O SOLITÁRIO PLANTADOR DE AMOR
Ilustração: Kyle Hughes-Odgers |
Logo de manha o senhor Ga tira as suas plantas do interior de casa e coloca-as na varanda ao sol e ao vento, sabe que o sol lhes dá energia e o vento lhes dá movimento. Depois rega-as com um regador, desde cima para que tomem banho e sintam o frio que agradece de seguida o calor, para que sintam os 4 elementos - ar, terra, fogo e água- para que a natureza nunca lhes falte em plena harmonia.

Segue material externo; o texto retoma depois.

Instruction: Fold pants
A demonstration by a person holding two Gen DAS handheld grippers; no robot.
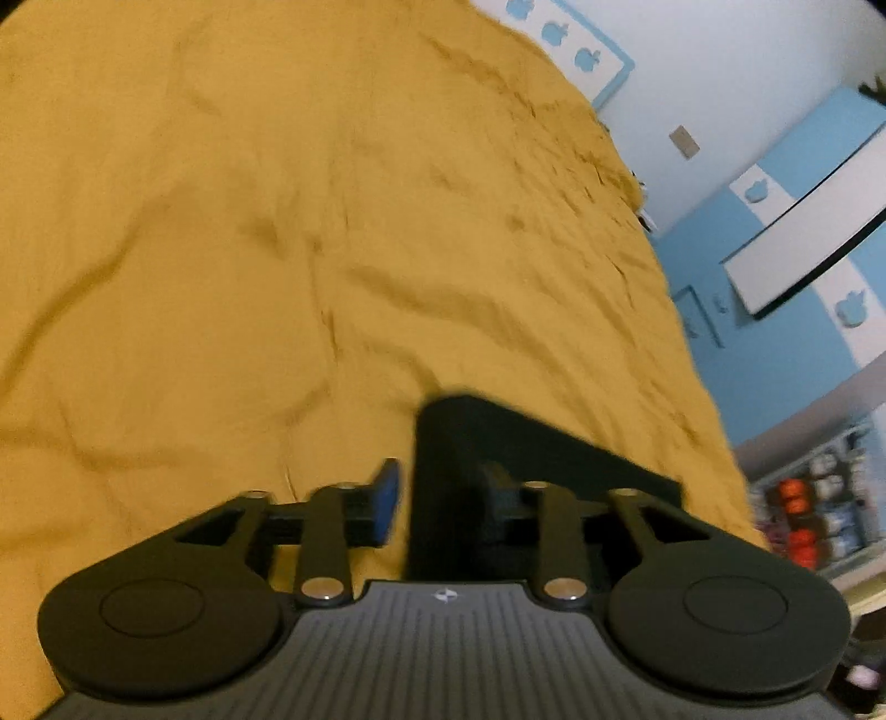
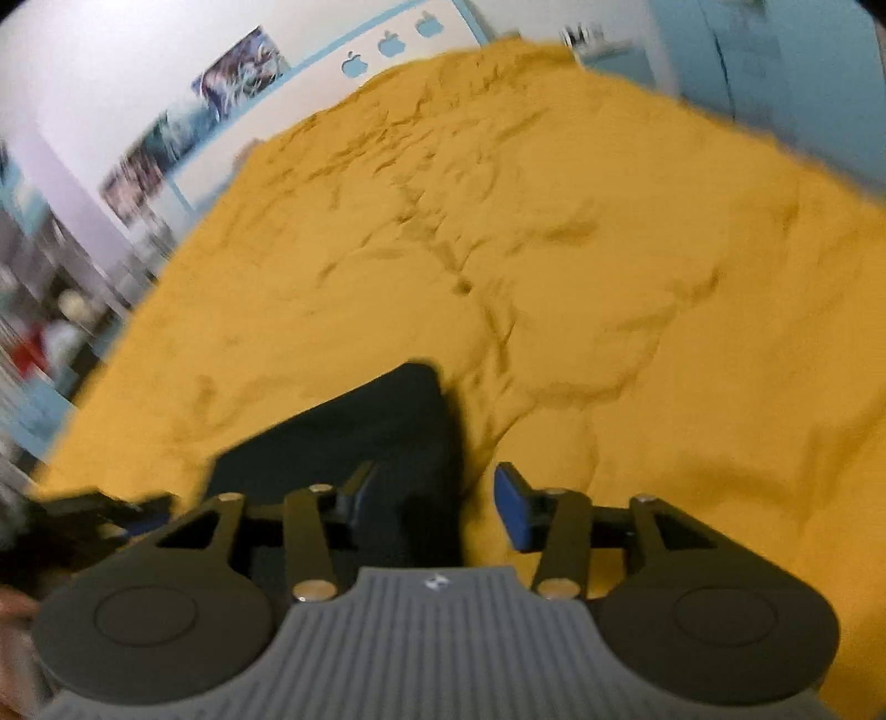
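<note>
1. Left gripper: jaws spread, not pinching; a corner of the pants lies between them, its dark panel running off rightward.
2. Right gripper: jaws spread; pants corner between, extending leftward.
3. Pants: flat on the mustard bed cover, each corner equally near its gripper.
4. No legible writing.

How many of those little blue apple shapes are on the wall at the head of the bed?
3, in a row on the white strip past the yellow bedspread: one left, one middle, one right. More may be hidden behind the bed.
</note>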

O senhor Ga também canta para as plantas, tem a certeza que cada vibração lhes melhora o crescimento, a tonalidade e a vivacidade. Elas respondem com sorrisos. Todas as plantas sabem sorrir para o senhor Ga e ele melhor do que ninguém sabe identificar a alegria e a tristeza de cada uma. Um dia uma couve partiu uma das folhas, até hoje o senhor Ga não sabe como é que isso foi acontecer e a triste couve chorou durante horas até a dor desaparecer. Outra dia o vento tombou uma camélia e o vaso partiu, as suas desafortunadas raízes começaram logo a sentir frio como uns pés descalços no inverno que acabam por secar e gretar.

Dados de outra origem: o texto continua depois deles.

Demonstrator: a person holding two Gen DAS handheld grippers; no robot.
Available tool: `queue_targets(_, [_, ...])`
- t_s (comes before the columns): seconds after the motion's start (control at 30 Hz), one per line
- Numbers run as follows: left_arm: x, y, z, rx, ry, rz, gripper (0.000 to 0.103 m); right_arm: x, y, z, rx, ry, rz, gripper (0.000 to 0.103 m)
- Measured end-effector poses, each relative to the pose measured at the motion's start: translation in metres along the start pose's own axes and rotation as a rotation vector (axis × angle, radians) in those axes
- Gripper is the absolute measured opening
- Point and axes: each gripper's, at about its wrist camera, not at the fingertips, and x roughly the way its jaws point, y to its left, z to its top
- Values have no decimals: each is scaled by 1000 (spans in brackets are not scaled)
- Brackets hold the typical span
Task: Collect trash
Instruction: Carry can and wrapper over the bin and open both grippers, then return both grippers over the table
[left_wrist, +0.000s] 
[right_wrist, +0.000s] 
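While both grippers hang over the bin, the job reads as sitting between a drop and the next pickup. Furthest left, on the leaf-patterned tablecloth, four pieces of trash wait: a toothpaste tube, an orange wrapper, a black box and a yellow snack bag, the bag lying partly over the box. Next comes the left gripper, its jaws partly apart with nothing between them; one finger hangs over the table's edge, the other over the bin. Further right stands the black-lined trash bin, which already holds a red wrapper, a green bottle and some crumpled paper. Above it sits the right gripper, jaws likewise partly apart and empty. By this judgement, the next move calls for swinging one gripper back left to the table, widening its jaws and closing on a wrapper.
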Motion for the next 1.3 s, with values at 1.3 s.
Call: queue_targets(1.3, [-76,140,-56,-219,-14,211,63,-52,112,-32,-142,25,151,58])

Nada é mais importante para o senhor Ga, que não tem família. O senhor Ga nunca matou uma planta para de seguida a comer. Ele sabe que o ar que respira depende de cada pequena porção verde de vida que tão carinhosamente cuida. O senhor Ga podia não depender das suas plantas que mesmo assim não as comeria. O senhor Ga come apenas frutos e sementes em excesso que delas generosamente caem. Considera-se a si mesmo um "harmonívoro" pois acrescenta harmonia à sua condição de omnívoro.
O senhor Ga passa assim os dias, trata de todas as tarefas e depois senta-se junto às suas plantas e vê-as crescer. Um dia haverá de ter um grande quintal e plantar árvores de grande porte! Até lá não descuida das suas pequenas vidas que, ele sabe, floreiam como forma de lhe agradecer!